Available data below:

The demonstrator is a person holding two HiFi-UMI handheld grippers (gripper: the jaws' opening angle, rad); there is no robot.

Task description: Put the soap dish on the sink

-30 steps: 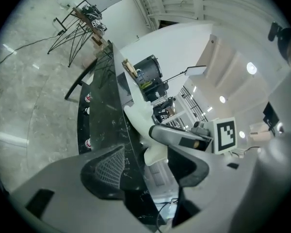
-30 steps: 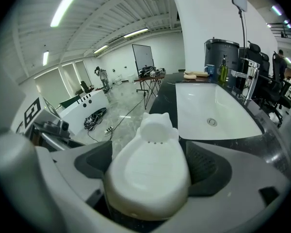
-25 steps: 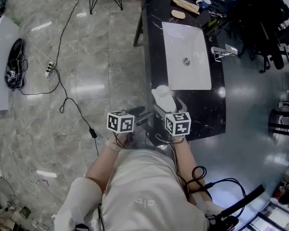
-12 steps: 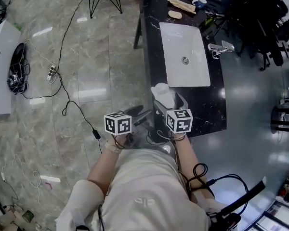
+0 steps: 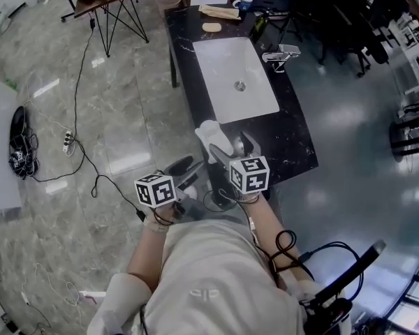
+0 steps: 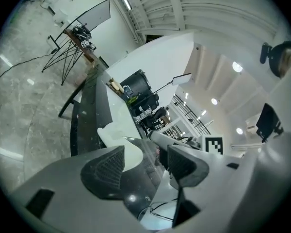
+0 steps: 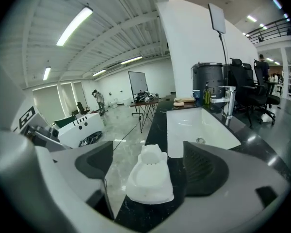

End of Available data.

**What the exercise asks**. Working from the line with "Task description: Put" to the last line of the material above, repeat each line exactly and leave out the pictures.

**Answer box**.
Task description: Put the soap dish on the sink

-30 steps: 
-30 steps: 
-25 steps: 
-12 steps: 
+0 steps: 
+0 steps: 
+0 steps: 

Work on this exercise is now finished.